50 años
Cuando a Adolfo Suárez hoy le sitúa la basca contemporáneo del conde duque de Olivares y a Felipe González de Pi y Margall, llega ese mocetón crecidito y alecciona al país con 100 actos 100 de la Cofradía del Santo Recuerdo.
Medio siglo que llegamos a Madrid. Partíamos de la SAFA y nos bajamos en Atocha con quinientas pesetas en el bolsillo, preguntamos en todos los mostradores dónde se despachaban las becas de estudios para aliviar el riesgo en que se habían puesto nuestras familias, sin opción. Y nos las concedieron. Traíamos del pueblo un currículum tan joven como decente, ya lo creo, y lo continuamos. Madrid era algo difícil de explicar y se parecía poco al del cine, aunque algo más al de los viajes infantiles para visitarse en el oculista o en el pediatra. El tricolor Madrid de 1974 pintaba en blanco, negro y bastos, un general viejo se medio moría y este sur de Europa entre grandes mares, que lo sigue siendo, se impacientaba.
Un niño Pedrito mal que bien ya se iba sólo, con añito y medio, aunque carente de juicio para saber si era de día o de noche, si las lecheras de los grises pitaban como las que le traerían los Reyes para correrlas por el pasillo o que la juventud se quería colar por los mismos adoquines que habían descubierto el mar en París seis años antes, según contaban. Era un niño de otra época que no tendría que correr su san Fermín desde la avenida de la Complutense bajando Princesa y subiendo la Gran Vía hasta la Puerta del Sol, donde hubiera caído como un rano para conocer los sótanos de la DGS. Aquello iba en serio, en la universidad se hablaba en tono de confesionario, pero no podía el régimen con el ansia de libertad de la joven sociedad española.

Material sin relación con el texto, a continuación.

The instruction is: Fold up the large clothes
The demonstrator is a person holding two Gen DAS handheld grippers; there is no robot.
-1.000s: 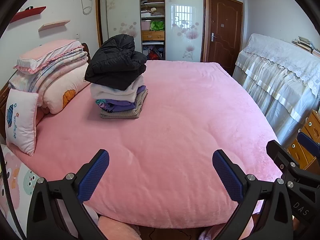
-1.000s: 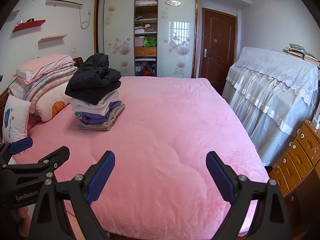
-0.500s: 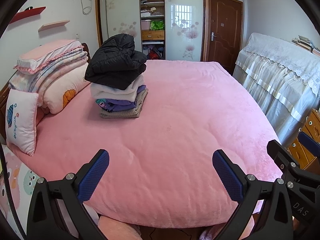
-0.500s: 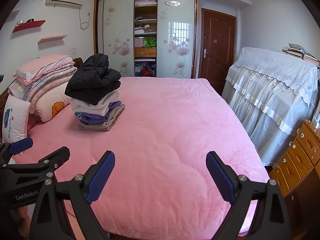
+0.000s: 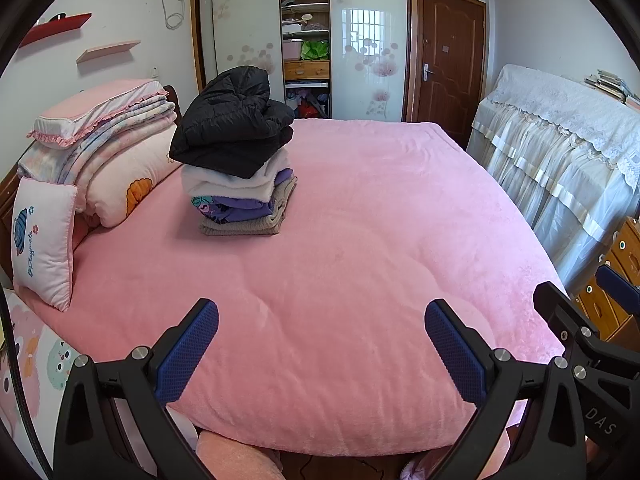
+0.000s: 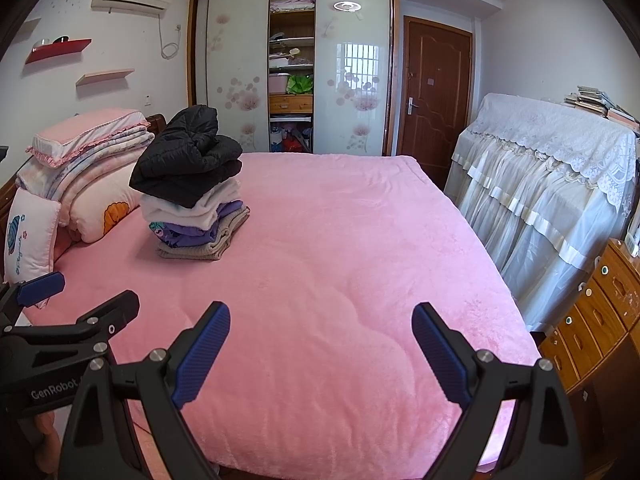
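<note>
Folded clothes stack [image 5: 236, 168] on pink bed [image 5: 360, 240], black jacket [image 5: 232, 136] topmost. My left gripper [image 5: 320, 344] and right gripper [image 6: 320, 344]: both spread wide, empty, seemingly above near bed edge.

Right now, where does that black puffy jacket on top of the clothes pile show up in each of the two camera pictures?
Left wrist view: the black jacket sits upper left of centre, topping the folded pile on the pink bed.
Right wrist view: the black jacket lies further left, at mid height, on the same pile.
Shared landmark: the brown door, right of the wardrobe.
</note>
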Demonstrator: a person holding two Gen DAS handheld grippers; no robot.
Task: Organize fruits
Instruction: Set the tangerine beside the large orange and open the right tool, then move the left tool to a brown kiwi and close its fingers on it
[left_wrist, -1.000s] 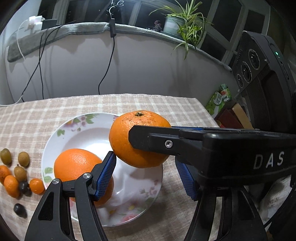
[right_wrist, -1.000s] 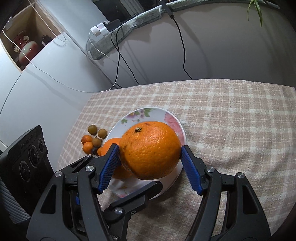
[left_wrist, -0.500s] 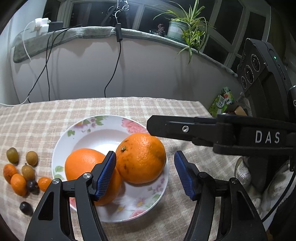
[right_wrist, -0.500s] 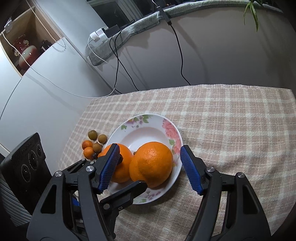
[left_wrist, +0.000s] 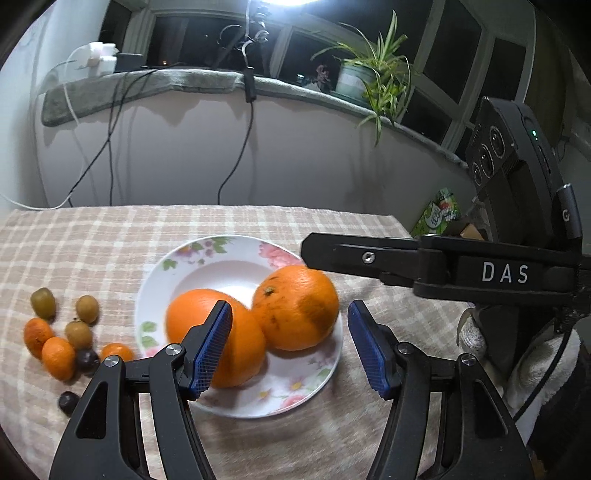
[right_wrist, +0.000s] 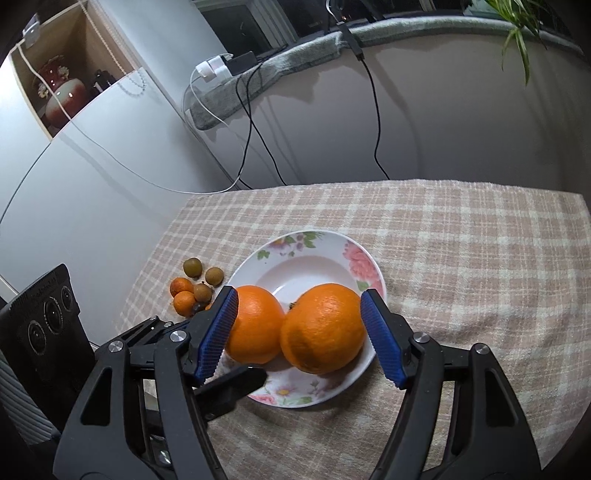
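Both oranges (left_wrist: 295, 306) sit touching on the plate (left_wrist: 236, 258). Your right tool (right_wrist: 299, 334), jaws just widened, and left tool (left_wrist: 290, 345) gape empty. The small fruits (left_wrist: 61, 336) on the worktop (left_wrist: 92, 236) lie nearest your left.

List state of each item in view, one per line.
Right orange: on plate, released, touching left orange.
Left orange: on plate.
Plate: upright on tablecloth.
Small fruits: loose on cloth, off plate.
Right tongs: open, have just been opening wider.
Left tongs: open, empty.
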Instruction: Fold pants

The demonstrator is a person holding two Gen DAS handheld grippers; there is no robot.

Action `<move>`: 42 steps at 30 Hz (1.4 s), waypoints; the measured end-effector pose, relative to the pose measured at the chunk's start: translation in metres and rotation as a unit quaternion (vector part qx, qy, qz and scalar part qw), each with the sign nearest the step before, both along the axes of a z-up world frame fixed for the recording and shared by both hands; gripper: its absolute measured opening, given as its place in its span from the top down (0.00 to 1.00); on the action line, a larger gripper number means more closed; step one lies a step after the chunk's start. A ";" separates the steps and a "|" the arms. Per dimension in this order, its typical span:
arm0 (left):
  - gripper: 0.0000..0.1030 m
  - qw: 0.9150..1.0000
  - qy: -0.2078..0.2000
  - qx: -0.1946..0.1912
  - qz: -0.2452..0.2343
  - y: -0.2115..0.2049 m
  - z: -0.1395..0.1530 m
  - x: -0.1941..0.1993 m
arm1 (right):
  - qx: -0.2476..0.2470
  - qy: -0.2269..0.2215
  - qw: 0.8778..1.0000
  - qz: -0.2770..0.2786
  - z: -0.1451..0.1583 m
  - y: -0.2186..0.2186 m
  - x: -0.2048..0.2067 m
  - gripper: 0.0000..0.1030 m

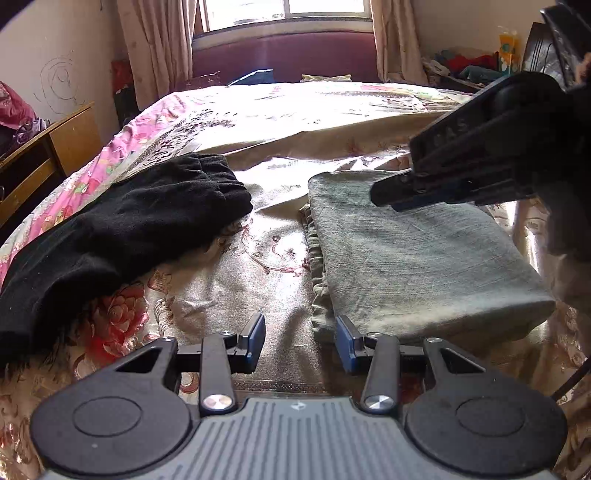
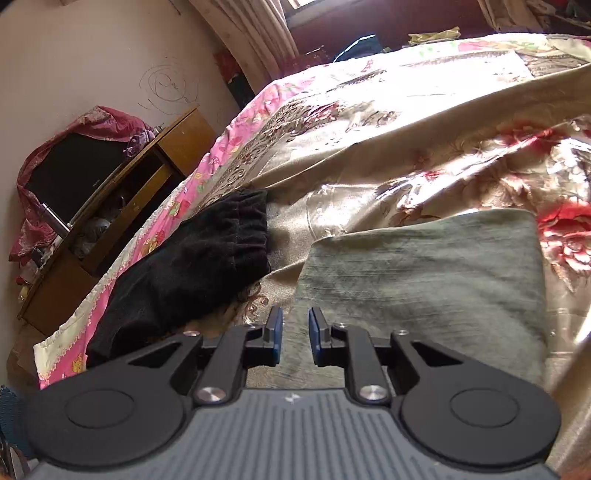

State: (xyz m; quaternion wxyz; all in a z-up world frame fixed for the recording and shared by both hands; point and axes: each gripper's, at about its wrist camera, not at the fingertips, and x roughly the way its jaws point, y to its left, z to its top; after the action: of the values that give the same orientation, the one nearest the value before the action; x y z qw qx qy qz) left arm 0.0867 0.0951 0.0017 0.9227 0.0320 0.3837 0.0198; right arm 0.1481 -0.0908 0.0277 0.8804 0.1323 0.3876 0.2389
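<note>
Grey-green pants (image 1: pixel 413 254) lie folded in a thick rectangle on the floral bedspread (image 1: pixel 258 258); they also show in the right wrist view (image 2: pixel 424 273). My left gripper (image 1: pixel 301 341) is open and empty, low at the near left corner of the folded pants. My right gripper (image 2: pixel 295 334) is open with a narrow gap and empty, just above the pants' near left part. In the left wrist view the right gripper (image 1: pixel 388 195) hovers over the pants' far side.
Black pants (image 1: pixel 122 236) lie loosely spread to the left, also in the right wrist view (image 2: pixel 192 273). A wooden cabinet (image 2: pixel 122 206) stands by the bed's left side. Curtains and a window (image 1: pixel 284 14) are at the far end.
</note>
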 end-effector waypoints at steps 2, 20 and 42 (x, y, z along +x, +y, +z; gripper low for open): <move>0.46 1.000 0.017 -0.006 -0.011 -0.011 -0.004 0.002 | -0.027 0.021 0.999 -0.015 -0.013 -0.018 -0.017 0.81; 0.46 1.000 0.010 -0.013 -0.022 -0.036 0.032 -0.014 | -0.003 -0.013 0.996 -0.089 -0.006 -0.087 -0.076 0.73; 0.44 0.999 0.044 -0.015 -0.011 -0.069 -0.007 0.005 | -0.032 -0.001 0.995 -0.099 -0.040 -0.090 -0.076 0.71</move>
State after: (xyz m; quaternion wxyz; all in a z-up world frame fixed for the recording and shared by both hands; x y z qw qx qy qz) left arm 0.0919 0.0263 -0.0050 0.9056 0.0230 0.4234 0.0028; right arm 0.0724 -0.1812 -0.0125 0.9039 0.1418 0.3790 0.1387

Pero los años de plomo, la cruel sinrazón que sólo dejó luto de por vida, verían caer almanaques con cruces por docenas, aun con el parlamento cubierto por sufragio de todos. Insaciable el hacha de la víbora.
Medio siglo, y después un proyecto casi común que se fue deshojando de nostálgicas camisas azules hasta dar en la normalidad como si lo hubiera apuntado Darwin en una adenda a su “Tratado”. Cayó el general acribillado más por los años que por los cables que, decían, le enchufaba un yerno de bata blanca y cruz del Santo Sepulcro en el pecho. Un rey firmaba el tratado de la Transición -escríbase siempre con mayúscula-, se votaba por goleada una Constitución estilo 78, Susana Estrada le daba un pase de pecho a Tierno Galván, Forges llenaba el papel de narizotas, marianos y conchas, y Pirri ponía una tienda de televisores a color en un bajo de la Castellana. La vida, la calle, eran otra cosa, aunque cada mañana por los canalones de la capital y provincias escurría sangre de inocentes.
Cuando a Adolfo Suárez hoy le sitúa la basca contemporáneo del Conde Duque de Olivares y a Felipe González de Pi y Margall, llega en lamborghini ese mocetón crecidito y ya doctorado y alecciona al país con 100 actos 100 de la cofradía del Santo Recuerdo sobre la memoria de aquel general gris como la patria que gobernaba de taconazo y tentetieso y al que el personal, además de importarle uno de pato, remonta a tiempos de entre don Pelayo y Agustina de Aragón, que desde que palmó han desfilado dos generaciones y media de las de Ortega. De momento es el único que celebra algo, con esa especie de misiones pedagógicas, y desentierra la momia por segunda vez para advertirnos, como un cura rancio, que era un demonio redivivo al que hay que exorcizar cada medio siglo como el que fumiga las alamedas todos los veranos. Pasando, pero ya. Y p’alante, que queda mucho cine por ver y mucha poesía que releer, y mucho pasear por el campo, doctor.